- [WORK INSTRUCTIONS] Repeat all of the data below word for word, keeping no images.
= Beginning of Section =
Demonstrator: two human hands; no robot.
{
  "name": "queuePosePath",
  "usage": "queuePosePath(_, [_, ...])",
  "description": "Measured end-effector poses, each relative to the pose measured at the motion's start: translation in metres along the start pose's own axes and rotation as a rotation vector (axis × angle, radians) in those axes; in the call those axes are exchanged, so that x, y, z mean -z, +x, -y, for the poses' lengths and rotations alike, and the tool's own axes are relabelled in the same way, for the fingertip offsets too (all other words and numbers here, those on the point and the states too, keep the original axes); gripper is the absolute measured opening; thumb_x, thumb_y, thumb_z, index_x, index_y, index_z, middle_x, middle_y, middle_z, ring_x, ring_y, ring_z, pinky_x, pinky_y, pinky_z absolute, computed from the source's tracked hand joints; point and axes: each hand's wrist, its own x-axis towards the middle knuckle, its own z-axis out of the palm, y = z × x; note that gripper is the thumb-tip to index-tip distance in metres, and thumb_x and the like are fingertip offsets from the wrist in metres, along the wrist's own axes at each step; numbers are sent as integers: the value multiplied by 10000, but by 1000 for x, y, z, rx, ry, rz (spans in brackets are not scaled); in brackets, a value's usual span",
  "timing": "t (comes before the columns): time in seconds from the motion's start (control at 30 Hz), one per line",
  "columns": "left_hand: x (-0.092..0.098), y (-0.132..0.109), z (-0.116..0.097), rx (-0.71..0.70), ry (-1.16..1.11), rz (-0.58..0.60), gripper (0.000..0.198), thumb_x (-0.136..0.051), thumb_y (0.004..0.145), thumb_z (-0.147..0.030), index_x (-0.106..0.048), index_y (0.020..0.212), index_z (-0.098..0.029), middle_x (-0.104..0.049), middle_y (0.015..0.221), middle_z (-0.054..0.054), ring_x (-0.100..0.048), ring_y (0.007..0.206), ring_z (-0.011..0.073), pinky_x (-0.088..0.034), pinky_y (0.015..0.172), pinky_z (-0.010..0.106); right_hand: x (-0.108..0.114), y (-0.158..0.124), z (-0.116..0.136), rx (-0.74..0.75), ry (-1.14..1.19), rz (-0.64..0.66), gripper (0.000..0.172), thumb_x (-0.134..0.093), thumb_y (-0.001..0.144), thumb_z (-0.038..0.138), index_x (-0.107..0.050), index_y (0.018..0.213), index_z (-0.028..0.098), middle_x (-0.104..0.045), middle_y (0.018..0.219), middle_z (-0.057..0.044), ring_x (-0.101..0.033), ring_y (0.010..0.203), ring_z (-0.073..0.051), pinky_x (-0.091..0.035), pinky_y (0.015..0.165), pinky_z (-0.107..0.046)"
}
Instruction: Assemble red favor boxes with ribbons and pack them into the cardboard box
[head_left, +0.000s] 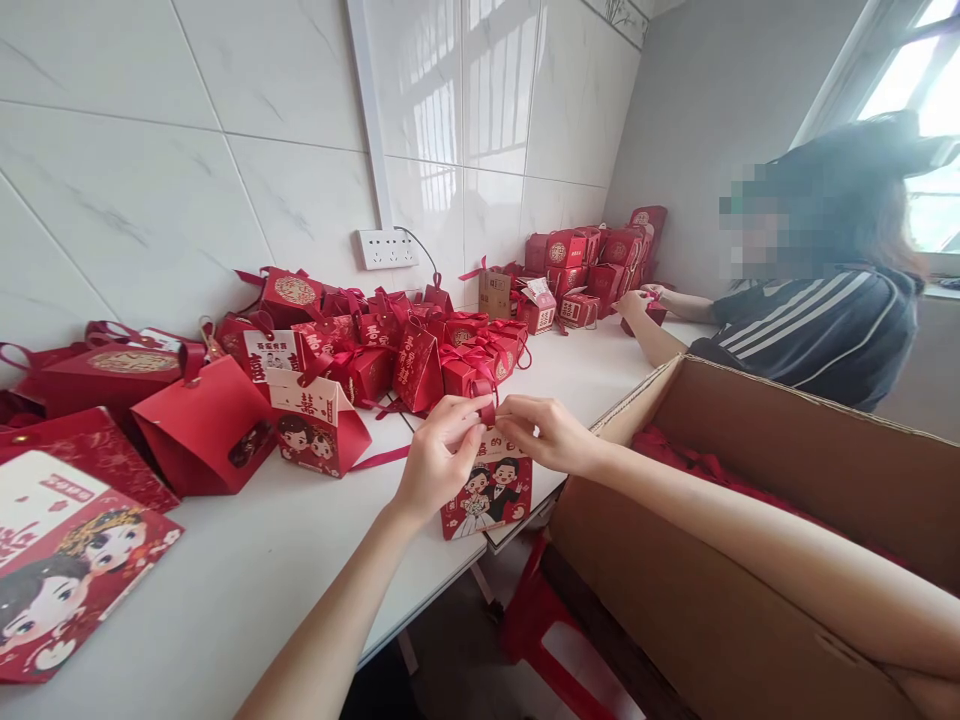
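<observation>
A red and white gift box (491, 492) printed with a cartoon bride and groom stands at the table's front edge. Above its top, my left hand (444, 447) and my right hand (546, 432) meet, fingers pinched on a dark red ribbon (487, 408). Whether the ribbon is knotted is hidden by my fingers. To the left stands another cartoon-couple gift box (319, 425), with a loose ribbon (382, 458) trailing from its side towards my left hand. A plain red triangular box (206, 425) sits beside that one.
Many red boxes (416, 365) crowd along the tiled wall, with more stacked (577, 262) at the far corner. A large cardboard carton (675, 590) holding red items stands at my right, near a red stool (540, 620). Across it, a person (817, 320) handles a small red box.
</observation>
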Motion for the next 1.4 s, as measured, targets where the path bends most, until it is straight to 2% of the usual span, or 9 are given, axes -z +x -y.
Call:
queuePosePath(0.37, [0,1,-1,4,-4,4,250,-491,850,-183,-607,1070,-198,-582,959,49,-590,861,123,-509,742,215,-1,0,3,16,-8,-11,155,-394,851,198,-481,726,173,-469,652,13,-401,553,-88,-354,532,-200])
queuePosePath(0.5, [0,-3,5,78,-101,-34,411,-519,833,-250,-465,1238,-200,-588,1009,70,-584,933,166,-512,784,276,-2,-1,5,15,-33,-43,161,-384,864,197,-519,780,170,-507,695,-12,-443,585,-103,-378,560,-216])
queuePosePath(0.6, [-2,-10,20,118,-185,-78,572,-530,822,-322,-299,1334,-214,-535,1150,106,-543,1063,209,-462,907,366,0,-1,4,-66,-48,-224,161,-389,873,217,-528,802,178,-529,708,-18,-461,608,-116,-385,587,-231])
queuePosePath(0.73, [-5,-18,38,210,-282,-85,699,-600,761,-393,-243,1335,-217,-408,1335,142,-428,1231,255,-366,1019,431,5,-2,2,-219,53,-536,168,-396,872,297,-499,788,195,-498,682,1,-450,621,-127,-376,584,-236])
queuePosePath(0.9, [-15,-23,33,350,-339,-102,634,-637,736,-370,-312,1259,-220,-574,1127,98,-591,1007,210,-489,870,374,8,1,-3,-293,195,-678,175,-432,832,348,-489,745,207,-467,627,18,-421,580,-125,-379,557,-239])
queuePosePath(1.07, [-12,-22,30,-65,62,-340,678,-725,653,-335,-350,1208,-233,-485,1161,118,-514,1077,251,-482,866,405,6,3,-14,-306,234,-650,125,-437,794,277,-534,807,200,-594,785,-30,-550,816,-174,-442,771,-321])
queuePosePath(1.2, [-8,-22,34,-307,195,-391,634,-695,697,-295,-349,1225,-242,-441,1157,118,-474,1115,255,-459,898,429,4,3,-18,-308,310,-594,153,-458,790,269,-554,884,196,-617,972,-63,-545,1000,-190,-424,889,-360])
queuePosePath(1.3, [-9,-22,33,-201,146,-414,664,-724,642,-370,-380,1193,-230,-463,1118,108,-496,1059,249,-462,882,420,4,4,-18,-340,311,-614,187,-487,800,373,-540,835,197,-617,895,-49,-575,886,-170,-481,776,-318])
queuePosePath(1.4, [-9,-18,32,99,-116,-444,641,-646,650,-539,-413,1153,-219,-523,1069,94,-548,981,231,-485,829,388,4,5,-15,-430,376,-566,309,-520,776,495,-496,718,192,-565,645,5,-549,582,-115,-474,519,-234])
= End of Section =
- [RESPONSE AREA]
Demonstrator: two human hands; no robot.
{
  "name": "queuePosePath",
  "usage": "queuePosePath(_, [_, ...])",
  "description": "Measured end-effector poses, each relative to the pose measured at the motion's start: translation in metres along the start pose's own axes and rotation as a rotation vector (axis × angle, radians) in those axes; in the call those axes are exchanged, so that x, y, z mean -z, +x, -y, for the poses' lengths and rotations alike, and the tool's own axes are relabelled in the same way, for the fingertip offsets too (all other words and numbers here, those on the point and the states too, keep the original axes); gripper is the absolute measured opening; thumb_x, thumb_y, thumb_z, index_x, index_y, index_z, middle_x, middle_y, middle_z, ring_x, ring_y, ring_z, pinky_x, pinky_y, pinky_z absolute, computed from the source's tracked hand joints; point and axes: each hand's wrist, its own x-axis towards the middle knuckle, its own z-axis out of the palm, y = z × x; note that gripper is the thumb-tip to index-tip distance in metres, and thumb_x and the like are fingertip offsets from the wrist in metres, along the wrist's own axes at each step; numbers are sent as integers: the value multiplied by 10000, but by 1000 for x, y, z, rx, ry, rz (spans in brackets are not scaled); in brackets, a value's usual span",
  "timing": "t (comes before the columns): time in seconds from the motion's start (control at 30 Hz), one per line",
  "columns": "left_hand: x (-0.092..0.098), y (-0.132..0.109), z (-0.116..0.097), rx (-0.71..0.70), ry (-1.16..1.11), rz (-0.58..0.60), gripper (0.000..0.198), thumb_x (-0.136..0.051), thumb_y (0.004..0.145), thumb_z (-0.147..0.030), index_x (-0.106..0.048), index_y (0.020..0.212), index_z (-0.098..0.029), middle_x (-0.104..0.049), middle_y (0.015..0.221), middle_z (-0.054..0.054), ring_x (-0.100..0.048), ring_y (0.007..0.206), ring_z (-0.011..0.073), pinky_x (-0.088..0.034), pinky_y (0.015..0.172), pinky_z (-0.010..0.106); right_hand: x (-0.108..0.114), y (-0.158..0.124), z (-0.116..0.136), rx (-0.74..0.75), ry (-1.14..1.19), rz (-0.64..0.66), gripper (0.000..0.172), thumb_x (-0.134..0.093), thumb_y (-0.001..0.144), thumb_z (-0.038..0.138), index_x (-0.107..0.050), index_y (0.018..0.213), index_z (-0.028..0.098), middle_x (-0.104..0.045), middle_y (0.018..0.219), middle_z (-0.057..0.044), ring_x (-0.101..0.033), ring_y (0.010..0.203), ring_z (-0.073..0.051), pinky_x (-0.091..0.035), pinky_y (0.015..0.165), pinky_z (-0.107..0.046)"
}
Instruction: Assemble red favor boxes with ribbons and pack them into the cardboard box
[head_left, +0.000s] 
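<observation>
A red and white gift box (491, 492) printed with a cartoon bride and groom stands at the table's front edge. Above its top, my left hand (444, 447) and my right hand (546, 432) meet, fingers pinched on a dark red ribbon (487, 408). Whether the ribbon is knotted is hidden by my fingers. To the left stands another cartoon-couple gift box (319, 425), with a loose ribbon (382, 458) trailing from its side towards my left hand. A plain red triangular box (206, 425) sits beside that one.
Many red boxes (416, 365) crowd along the tiled wall, with more stacked (577, 262) at the far corner. A large cardboard carton (675, 590) holding red items stands at my right, near a red stool (540, 620). Across it, a person (817, 320) handles a small red box.
</observation>
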Motion for the next 1.4 s, as measured, targets where the path bends most, until it is straight to 2% of the usual span, or 9 are given, axes -z +x -y.
Call:
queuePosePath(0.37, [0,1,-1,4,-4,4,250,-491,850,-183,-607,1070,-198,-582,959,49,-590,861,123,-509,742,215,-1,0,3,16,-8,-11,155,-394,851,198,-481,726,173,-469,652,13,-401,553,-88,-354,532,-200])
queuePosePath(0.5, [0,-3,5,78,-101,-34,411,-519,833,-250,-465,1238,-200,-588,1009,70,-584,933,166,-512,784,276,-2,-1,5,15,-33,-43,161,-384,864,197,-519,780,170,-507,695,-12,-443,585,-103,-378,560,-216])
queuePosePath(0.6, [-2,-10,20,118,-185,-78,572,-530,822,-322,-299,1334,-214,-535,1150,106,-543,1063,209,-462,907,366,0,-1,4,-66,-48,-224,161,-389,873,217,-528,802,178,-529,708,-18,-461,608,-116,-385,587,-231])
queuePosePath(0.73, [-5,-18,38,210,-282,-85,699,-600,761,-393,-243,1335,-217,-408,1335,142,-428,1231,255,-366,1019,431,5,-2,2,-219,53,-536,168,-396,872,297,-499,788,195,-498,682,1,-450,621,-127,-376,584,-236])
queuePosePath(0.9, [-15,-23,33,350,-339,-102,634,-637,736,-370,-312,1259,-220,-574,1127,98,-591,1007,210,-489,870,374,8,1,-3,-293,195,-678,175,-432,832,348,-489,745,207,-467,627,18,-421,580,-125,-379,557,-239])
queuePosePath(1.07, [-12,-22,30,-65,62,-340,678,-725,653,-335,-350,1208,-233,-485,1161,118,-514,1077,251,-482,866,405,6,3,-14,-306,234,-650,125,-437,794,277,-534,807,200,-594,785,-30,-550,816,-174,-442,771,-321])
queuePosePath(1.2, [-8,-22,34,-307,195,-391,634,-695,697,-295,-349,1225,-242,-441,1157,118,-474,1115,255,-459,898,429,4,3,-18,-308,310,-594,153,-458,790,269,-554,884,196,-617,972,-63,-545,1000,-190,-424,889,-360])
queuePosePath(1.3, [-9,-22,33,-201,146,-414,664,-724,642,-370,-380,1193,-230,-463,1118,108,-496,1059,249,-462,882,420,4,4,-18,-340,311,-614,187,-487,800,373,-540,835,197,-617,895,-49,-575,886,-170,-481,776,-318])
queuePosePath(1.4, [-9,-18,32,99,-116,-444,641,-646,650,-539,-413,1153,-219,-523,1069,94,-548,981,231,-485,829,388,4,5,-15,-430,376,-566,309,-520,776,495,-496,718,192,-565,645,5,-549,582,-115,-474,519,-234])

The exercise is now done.